# Maryland Meet



## Precision Lawn (Jan 2, 2004)

Hello

Was out the other night and talk to some other MD plowers and talk about have a get together or the next few months. If so email me and we can try to get something together that we all can just meet each other


Thanks


----------



## MD Power Plow (Nov 30, 2004)

sounds good frank,I'am there!


----------



## davidrbean (Dec 18, 2003)

I'll go for it. let me know when and where!


----------



## itsgottobegreen (Mar 31, 2004)

I am in as long as some body brings a Blizzard 810 to show.


----------



## SCSIndust (Mar 4, 2003)

If we wait until August, when I get my new one installed, I'll surly bring it with me. Any earlier, and your outta luck.


----------



## ibelee (Dec 7, 2004)

*MD Get-together*

You can count me in also. Let me know the details.


----------



## ibelee (Dec 7, 2004)

itsgottobegreen said:


> I am in as long as some body brings a Blizzard 810 to show.

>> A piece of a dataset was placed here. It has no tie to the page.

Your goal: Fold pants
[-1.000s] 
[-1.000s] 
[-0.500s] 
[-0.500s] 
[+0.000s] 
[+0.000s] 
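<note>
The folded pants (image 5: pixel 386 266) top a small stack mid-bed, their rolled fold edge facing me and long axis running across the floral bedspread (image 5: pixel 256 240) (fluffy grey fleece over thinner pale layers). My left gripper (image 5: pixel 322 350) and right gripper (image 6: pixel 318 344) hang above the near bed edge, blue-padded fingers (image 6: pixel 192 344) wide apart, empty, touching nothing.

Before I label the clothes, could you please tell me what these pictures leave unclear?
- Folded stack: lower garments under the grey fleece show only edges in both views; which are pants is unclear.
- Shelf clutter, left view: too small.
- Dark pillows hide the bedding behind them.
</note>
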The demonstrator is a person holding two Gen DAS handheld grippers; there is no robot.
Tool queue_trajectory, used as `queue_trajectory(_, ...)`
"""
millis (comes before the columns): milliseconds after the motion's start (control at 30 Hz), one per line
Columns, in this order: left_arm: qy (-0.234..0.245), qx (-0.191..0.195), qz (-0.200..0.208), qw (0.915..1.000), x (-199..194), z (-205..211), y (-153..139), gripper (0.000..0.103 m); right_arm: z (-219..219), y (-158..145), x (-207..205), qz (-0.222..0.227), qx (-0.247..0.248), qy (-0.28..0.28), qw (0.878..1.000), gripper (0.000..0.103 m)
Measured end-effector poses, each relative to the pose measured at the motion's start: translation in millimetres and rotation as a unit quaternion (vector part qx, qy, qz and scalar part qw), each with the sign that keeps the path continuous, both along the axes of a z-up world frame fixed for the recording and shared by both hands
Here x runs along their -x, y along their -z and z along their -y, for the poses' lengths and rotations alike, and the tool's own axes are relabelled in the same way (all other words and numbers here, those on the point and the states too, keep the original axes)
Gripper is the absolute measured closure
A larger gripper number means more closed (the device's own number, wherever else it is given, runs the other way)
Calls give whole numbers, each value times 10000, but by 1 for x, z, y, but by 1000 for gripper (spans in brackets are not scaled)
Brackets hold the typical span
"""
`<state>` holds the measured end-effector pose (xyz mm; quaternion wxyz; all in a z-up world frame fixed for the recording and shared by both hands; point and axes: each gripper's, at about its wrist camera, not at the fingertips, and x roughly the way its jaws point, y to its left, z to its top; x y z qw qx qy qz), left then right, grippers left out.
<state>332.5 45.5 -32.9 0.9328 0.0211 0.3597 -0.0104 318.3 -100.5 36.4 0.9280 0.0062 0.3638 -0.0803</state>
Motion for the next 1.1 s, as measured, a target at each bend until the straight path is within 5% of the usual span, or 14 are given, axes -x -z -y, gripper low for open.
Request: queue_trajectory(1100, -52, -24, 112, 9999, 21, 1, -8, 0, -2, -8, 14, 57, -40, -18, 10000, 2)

I am talking to Blizzard about a Dealership down here. Hopefully, by April or May, I should have an 810 on the front of one of my trucks. I'll bring it along. If you like it, I'll hook you up with one. I plan to offer Plowsite Member Discounts.


----------



## MD Power Plow (Nov 30, 2004)

love this plow   http://www.plowsite.com/showthread.php?t=21316


----------



## itsgottobegreen (Mar 31, 2004)

ibelee said:


> I am talking to Blizzard about a Dealership down here. Hopefully, by April or May, I should have an 810 on the front of one of my trucks. I'll bring it along. If you like it, I'll hook you up with one. I plan to offer Plowsite Member Discounts.

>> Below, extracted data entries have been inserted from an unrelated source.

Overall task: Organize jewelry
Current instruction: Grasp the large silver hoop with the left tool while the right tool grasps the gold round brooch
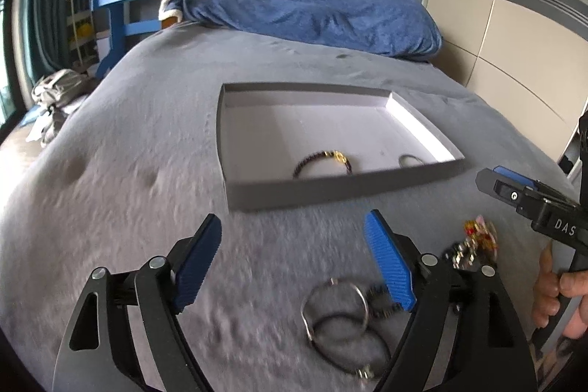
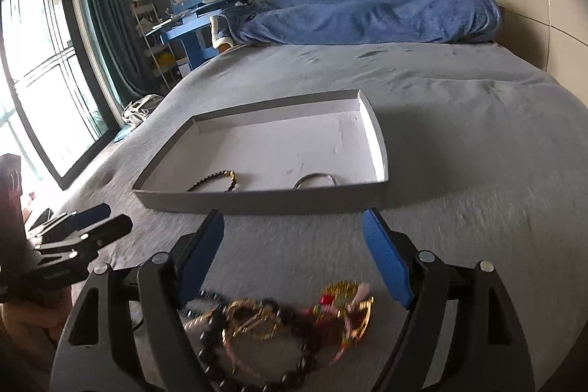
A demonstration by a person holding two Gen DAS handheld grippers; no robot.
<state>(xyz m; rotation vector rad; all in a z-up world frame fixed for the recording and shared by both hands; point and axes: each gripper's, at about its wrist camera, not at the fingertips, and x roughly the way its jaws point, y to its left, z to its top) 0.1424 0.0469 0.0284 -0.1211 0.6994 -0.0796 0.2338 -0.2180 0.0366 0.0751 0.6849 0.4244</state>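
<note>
Lighting: soft daylight, moderate brightness, from the window (image 2: 44, 68) at 9 o'clock in the right wrist view; panes blown out white. Shadows: faint, diffuse on the bed (image 2: 459, 135). Blur: jewelry pile (image 2: 290, 326) at 6 o'clock smeared; rings (image 1: 338, 315) likewise. Distortion: strong fisheye bowing, black corners in both views.

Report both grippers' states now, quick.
Left gripper: open, holding nothing, above the silver bangle.
Right gripper: open, holding nothing, above the dark bead bracelet.
</note>
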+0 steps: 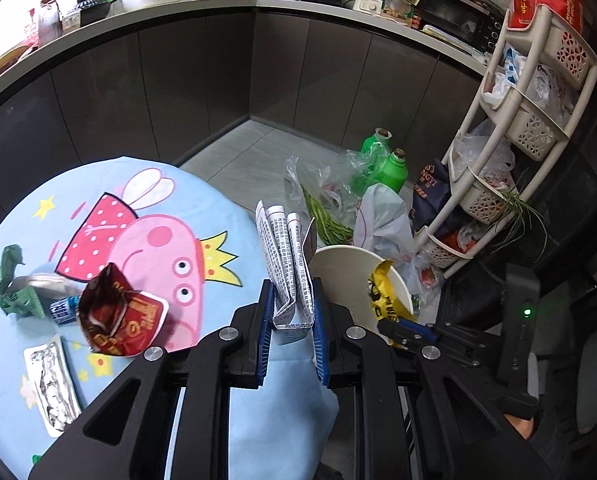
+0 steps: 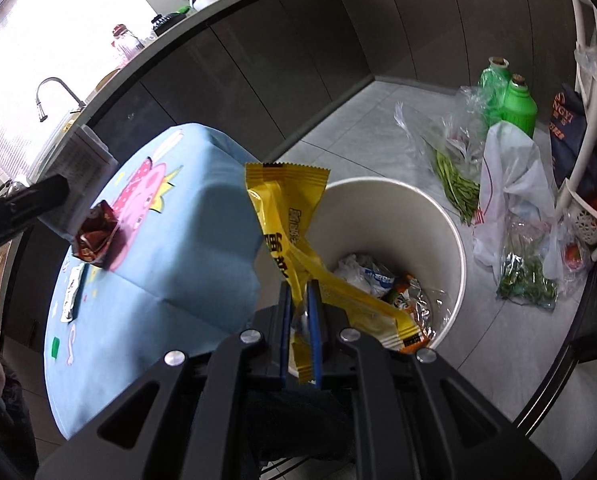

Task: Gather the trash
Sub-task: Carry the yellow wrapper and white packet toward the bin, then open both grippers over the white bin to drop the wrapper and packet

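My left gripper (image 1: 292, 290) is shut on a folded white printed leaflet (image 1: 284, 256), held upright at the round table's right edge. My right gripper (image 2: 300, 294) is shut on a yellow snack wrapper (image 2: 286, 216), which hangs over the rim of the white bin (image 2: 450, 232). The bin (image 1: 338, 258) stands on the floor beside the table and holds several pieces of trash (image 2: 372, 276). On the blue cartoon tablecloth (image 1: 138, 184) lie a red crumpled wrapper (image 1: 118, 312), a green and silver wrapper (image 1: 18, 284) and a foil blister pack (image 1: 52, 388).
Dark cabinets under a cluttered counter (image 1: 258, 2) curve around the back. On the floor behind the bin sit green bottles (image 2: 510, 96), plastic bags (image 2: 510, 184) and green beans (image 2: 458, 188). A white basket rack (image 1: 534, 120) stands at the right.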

Well if you get a dealership let us know. I think SLopez is going to be getting 2-8611 (one truck, one Skidsteer) and maybe switch out his western. I know what ever truck I get, its going to have a blizzard. My buddy wants a 760lt for his F-150. So thats 4 maybe 5 plows right there for you. There is nobody around here for dealer support. It would be nice if you became one.

So where would the party be? I can drive people home since I don't  (not 21 yet)


----------



## davidrbean (Dec 18, 2003)

If people dont mind driving to lake anna in va It could be an overnighter a buddy has 2 acres waterfront land with a pavillion.(It would give me another excuse to play with my boat) Just a thought.


----------



## GreatBigTuna (Sep 29, 2003)

Count me in Frank. Let me know when and where.


----------



## italian jeeper (Feb 2, 2005)

i'm down here in fairfax (northern va). we should definatly have a meet and greet


----------